ANNAPOLIS – A record number of students are enrolling in Maryland colleges and universities, according to new figures released Wednesday, but the increase has caused housing crunches, parking congestion and other problems on some campuses.
Enrollment in Maryland’s 56 higher education institutions increased 5.3 percent to 286,477 students this year, making it the highest ever enrollment in Maryland and the largest one-year percentage change since 1974, according to information released by the Maryland Higher Education Commission.
Classes are getting more crowded at community colleges and some students at the University of Maryland are living three-to-a-dorm, but it’s a welcome problem.
“It’s a great dilemma to have,” said Walinda West, commission spokeswoman. “You’d rather have students flocking to your colleges than not.”
The increases are across the board, from community colleges to four-year public institutions to private campuses.
Increased state support to higher education is one of the main reasons for the overall rise, administrators said.
Gov.

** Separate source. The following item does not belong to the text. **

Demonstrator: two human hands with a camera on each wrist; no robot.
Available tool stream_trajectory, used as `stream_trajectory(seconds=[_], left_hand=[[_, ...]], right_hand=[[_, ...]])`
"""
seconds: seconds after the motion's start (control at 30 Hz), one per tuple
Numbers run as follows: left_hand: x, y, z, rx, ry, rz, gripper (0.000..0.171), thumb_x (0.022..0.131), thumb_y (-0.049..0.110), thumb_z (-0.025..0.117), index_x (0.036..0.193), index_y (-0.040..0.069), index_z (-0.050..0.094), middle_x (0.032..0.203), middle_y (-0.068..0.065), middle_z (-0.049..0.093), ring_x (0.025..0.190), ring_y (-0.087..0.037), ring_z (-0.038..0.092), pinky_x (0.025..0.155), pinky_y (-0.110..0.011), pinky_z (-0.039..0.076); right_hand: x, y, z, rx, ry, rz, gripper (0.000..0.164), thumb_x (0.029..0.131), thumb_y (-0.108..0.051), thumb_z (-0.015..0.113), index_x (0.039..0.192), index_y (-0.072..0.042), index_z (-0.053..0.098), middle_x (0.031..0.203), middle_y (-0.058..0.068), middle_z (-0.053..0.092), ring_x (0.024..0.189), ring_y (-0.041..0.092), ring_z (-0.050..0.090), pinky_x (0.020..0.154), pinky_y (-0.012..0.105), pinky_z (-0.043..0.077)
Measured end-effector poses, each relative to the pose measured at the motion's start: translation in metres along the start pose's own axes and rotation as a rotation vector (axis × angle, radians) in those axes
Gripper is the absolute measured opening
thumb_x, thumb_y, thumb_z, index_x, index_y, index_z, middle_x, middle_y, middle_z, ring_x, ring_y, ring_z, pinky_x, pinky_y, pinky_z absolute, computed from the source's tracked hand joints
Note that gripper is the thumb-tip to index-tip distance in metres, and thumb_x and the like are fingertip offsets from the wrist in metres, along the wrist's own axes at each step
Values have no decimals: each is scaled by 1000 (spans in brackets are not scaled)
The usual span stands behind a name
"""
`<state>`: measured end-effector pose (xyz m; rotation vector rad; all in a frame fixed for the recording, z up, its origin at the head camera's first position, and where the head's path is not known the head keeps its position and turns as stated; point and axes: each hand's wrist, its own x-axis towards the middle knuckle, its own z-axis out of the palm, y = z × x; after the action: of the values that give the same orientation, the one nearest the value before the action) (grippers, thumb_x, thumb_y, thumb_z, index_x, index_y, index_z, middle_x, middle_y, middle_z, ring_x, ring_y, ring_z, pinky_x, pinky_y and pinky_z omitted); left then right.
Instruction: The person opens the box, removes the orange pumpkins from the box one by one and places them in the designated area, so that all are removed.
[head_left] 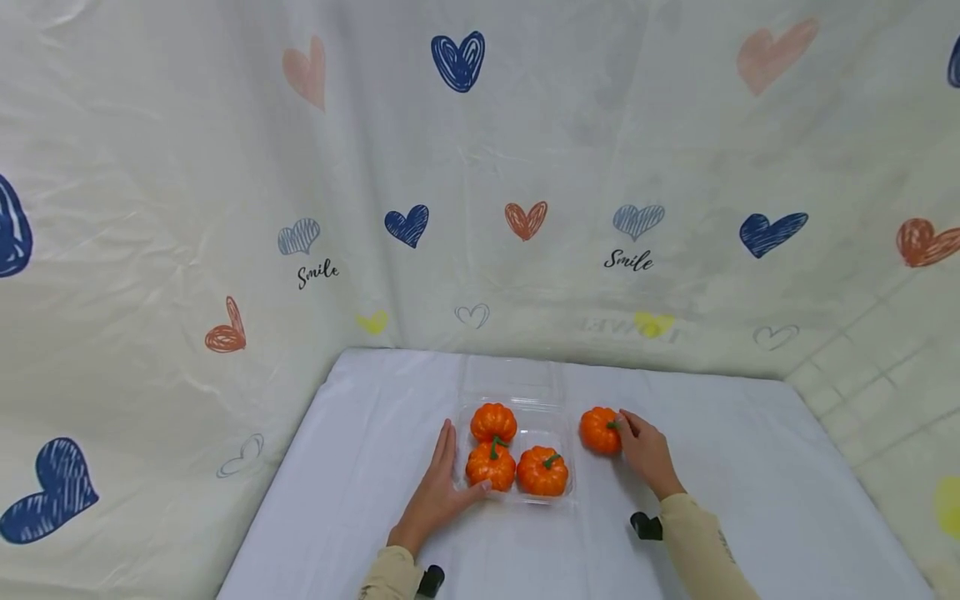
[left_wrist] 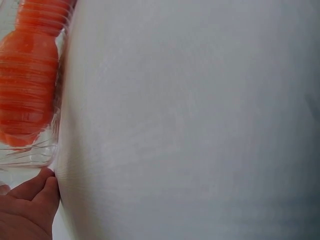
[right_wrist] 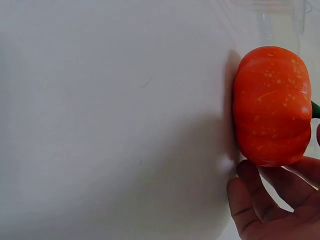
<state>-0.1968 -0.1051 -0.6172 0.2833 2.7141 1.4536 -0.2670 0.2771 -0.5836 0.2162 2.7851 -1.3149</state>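
Three small orange toy pumpkins point(head_left: 542, 473) with green stems sit in a clear plastic clamshell box point(head_left: 538, 438), its lid point(head_left: 510, 380) folded back. My left hand point(head_left: 438, 498) lies along the box's left side, fingers straight, thumb at the front edge by a pumpkin. In the left wrist view, part of the left hand point(left_wrist: 30, 207) shows at the box's corner. To the right of the box, a fourth toy pumpkin point(head_left: 597, 431) is tilted, its stem toward my right hand point(head_left: 648, 455). The right hand grips this pumpkin point(right_wrist: 272, 107) by its side near the stem.
A white cloth point(head_left: 337, 467) covers the table. Behind it hangs a pale curtain point(head_left: 465, 150) printed with hearts and words. Dark wrist devices point(head_left: 647, 526) show beside both sleeves.
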Motion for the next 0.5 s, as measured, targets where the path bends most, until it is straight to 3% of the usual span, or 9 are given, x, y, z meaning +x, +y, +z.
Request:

Parris N. Glendening has more than doubled funding for higher education programs during his term, including approving campus construction projects worth $1.3 billion earlier in the year.

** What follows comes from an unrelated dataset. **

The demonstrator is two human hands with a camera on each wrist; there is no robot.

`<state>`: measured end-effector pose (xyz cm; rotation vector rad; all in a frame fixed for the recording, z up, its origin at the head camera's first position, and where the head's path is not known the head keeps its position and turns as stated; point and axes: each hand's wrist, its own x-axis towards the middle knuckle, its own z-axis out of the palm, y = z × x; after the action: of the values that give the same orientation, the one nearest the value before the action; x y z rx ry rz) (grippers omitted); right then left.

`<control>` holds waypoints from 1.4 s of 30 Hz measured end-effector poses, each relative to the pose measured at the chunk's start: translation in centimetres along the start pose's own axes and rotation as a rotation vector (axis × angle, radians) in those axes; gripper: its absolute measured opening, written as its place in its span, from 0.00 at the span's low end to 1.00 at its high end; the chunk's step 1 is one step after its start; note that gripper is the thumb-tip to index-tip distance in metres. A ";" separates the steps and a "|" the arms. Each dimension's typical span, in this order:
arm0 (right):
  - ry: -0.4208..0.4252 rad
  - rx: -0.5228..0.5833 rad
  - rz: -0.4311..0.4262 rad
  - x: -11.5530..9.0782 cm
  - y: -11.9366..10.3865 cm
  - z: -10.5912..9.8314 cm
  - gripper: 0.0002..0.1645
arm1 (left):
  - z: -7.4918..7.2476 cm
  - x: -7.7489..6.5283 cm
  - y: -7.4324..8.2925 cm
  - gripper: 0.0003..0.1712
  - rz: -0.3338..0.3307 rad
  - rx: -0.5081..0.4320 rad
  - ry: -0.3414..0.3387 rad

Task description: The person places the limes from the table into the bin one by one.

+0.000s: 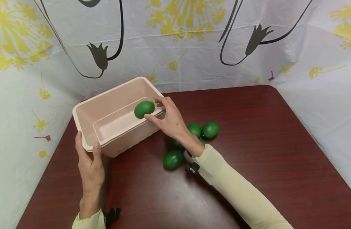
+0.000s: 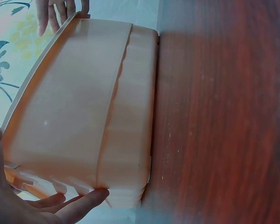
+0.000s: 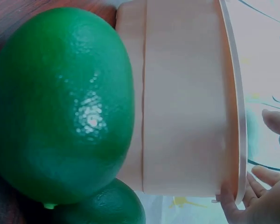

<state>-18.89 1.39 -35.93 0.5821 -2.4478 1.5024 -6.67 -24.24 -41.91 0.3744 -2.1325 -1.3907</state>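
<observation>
A pale pink plastic bin (image 1: 126, 136) stands at an angle on the table. My left hand (image 1: 90, 170) grips its near left corner, thumb by the rim and fingers along the end wall, as the left wrist view shows with the left hand (image 2: 42, 205) at the bottom. A green lime (image 1: 143, 109) is within the bin's outline at the right end. Just beside it, my right hand (image 1: 171, 119) reaches over the rim, thumb and fingers spread. In the right wrist view the right hand (image 3: 266, 196) has no lime between its fingers; the wall hides the bin's inside.
Several more limes (image 1: 173, 159) lie on the dark red table (image 1: 249, 152) under and beside the right forearm. One large lime (image 3: 60, 107) fills the left of the right wrist view. A patterned white curtain (image 1: 175, 70) hangs behind the table.
</observation>
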 end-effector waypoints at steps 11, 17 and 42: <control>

“Maryland has made extraordinary investments in higher education during the past seven years,” Glendening said in a statement. “We have taken aggressive steps to make higher education more accessible to everyone with a desire to learn.”
About half the enrollment increase was attributed to the 5.3 percent rise in full-time undergraduates, which is causing problems at some state universities.
The number of full-time freshman grew 6.7 percent since last year to a record high of 32,054 students.
About 4,350 freshman enrolled this fall at the University of Maryland, when only about 4,000 were expected, said William Destler, vice-president of academic affairs and provost.
About 42 percent of accepted students chose to enroll at the university this year, about 12 percentage points higher than last year, he said.
To accommodate the growth, more dorms are being built on and off campus and more parking garages will be built over existing lots, he said.
The total number of students is at about 33,000, hitting the enrollment cap, he said.
“We are not scheduled to increase enrollment for the next 10 years,” he said.
Fewer freshmen will be admitted in the coming year to ease enrollment rates, he said.
Despite the crowding, the student increase is a “happy circumstance,” Destler said.
The rise in overall quality of the school – from its NCAA Final Four basketball appearance to its increase in college rankings – has attracted more students, he said.
“The reputation of the university has been rising,” he said. “We’ve made very good publicity over the years.”
The last year also saw a sharp turnaround in the enrollment at community colleges, said Elissa Klein, research director at the Maryland Association of Community Colleges.
Community college enrollment declined less than 1 percent over the past two years, but it increased 5.8 percent this year, she said.
Community colleges are facing classroom and parking crunches, as well. But because admissions are open at community colleges, the association has commissioned studies to find ways to alleviate the problems.
“We were expecting (the increase) in the past, but it’s finally showing up,” she said. “We want to make sure we don’t want to turn people away.”